In this retrospective study, we investigate if a FUT2 genetic polymorphism is associated with the phenotypic non-secretor status found in Bangladesh and if this mutation may be related to increased susceptibility to symptomatic ETEC CFA/I infection. Here we present data from the 1000 Genomes Project¹⁶ demonstrating the prevalence of three non-synonymous FUT2 SNPs in the Bangladeshi population, with two of these SNPs being associated with symptomatic ETEC infection.

Results

Non-synonymous FUT2 variants were identified in the 86 Bangladeshi individuals sequenced as part of the 1000 Genomes Project

FUT2 (ENSG00000176920) is located on Chromosome 19 (genetic coordinates; 19:49,199,228–49,209,207 forward strand) of the human genome, and consists of 3 exons with exon 2 encoding for α1,2 fucosyltransferase, the functional precursor of blood group H and Le^b antigens that are found ubiquitously on mucosal glycans of the small intestinal tract^7,17. We have used a human genomic reference dataset known as the 1000 Genomes Project¹⁶, to identify potential candidate mutational FUT2 variants that could cause the non-secretor status Le(a+b−) phenotype.

Out of the initial 40 FUT2 SNPs we identified in the Bangladeshi 1000 Genomes Project dataset (supplementary S2 dataset), three were non-synonymous (Table 1) and were predicted to change the amino acid sequence. One of the SNPs we identified (Table 1), was the stop gained mutation rs601338G-AA that is commonly associated with non-secretor status and altered susceptibility to disease in people of Caucasian decent⁷. However, the missense SNP rs1047781-TT (Table 1) that causes non-secretor status in the South Asian population¹⁴ was found to be absent in the 86 Bangladeshi individuals that were sequenced as part of the 1000 Genomes Project. The two other non-synonymous SNPs identified in our analysis (Table 1) were rs602662G > A, a SNP often present with rs601338G > A¹⁰, and a novel missense mutation called rs200157007C > T that appeared to have a higher genotypic frequency in individuals with East Asian decent compared to individuals from other continents (Table 1 and S1 dataset).

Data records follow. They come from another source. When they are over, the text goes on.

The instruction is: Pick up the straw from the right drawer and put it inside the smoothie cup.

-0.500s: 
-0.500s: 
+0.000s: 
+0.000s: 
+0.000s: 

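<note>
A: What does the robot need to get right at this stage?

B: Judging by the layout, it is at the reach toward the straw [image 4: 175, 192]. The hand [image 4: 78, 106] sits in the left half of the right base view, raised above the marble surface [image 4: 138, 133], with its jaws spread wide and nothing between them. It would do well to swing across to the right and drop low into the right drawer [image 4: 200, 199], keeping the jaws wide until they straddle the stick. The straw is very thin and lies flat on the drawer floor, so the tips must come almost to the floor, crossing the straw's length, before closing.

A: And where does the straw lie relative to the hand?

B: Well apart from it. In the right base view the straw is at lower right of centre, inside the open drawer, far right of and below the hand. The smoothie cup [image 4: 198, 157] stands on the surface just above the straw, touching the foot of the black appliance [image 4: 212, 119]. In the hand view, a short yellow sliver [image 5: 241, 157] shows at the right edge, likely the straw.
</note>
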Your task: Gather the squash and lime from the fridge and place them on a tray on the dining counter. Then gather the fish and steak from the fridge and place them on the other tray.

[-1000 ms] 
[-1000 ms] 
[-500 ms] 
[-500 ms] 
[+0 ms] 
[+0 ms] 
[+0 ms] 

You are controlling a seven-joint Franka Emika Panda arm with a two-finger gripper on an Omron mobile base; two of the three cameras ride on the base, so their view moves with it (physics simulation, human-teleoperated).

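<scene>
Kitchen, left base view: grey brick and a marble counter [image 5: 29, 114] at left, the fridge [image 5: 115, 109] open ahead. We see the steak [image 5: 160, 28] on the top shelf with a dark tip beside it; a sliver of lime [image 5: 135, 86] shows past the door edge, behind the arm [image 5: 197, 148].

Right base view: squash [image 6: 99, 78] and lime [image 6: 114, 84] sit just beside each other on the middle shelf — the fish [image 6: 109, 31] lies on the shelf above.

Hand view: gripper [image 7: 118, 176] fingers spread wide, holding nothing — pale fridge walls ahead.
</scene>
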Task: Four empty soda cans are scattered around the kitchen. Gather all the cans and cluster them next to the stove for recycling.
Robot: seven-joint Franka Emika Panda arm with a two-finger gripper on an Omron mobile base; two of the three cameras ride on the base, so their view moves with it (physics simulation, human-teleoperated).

We therefore examined the allelic and dominant genotypic frequencies of the rs601338G > A, rs602662G > A and rs200157007C > T SNPs in the Bangladeshi population.

FUT2 SNPs are associated with non-secretor status and symptomatic ETEC infection in Bangladeshi children

To study if either rs601338G > A, rs602662G > A or rs200157007C > T are associated with non-secretor status and symptomatic ETEC CFA/I infection in Bangladesh, we performed Taqman SNP RT-PCR genotyping analysis using gDNA extracted from human faecal specimens taken from children who had been part of a 24-month prospective community based BC study to determine the incidence of symptomatic ETEC infection in Bangladeshi children⁴. These children had also been phenotyped for their Le(a − b+), Le(a+b−) or Le (a−b−) status using red blood cell agglutination and saliva dot blot Lewis antigen tests⁵.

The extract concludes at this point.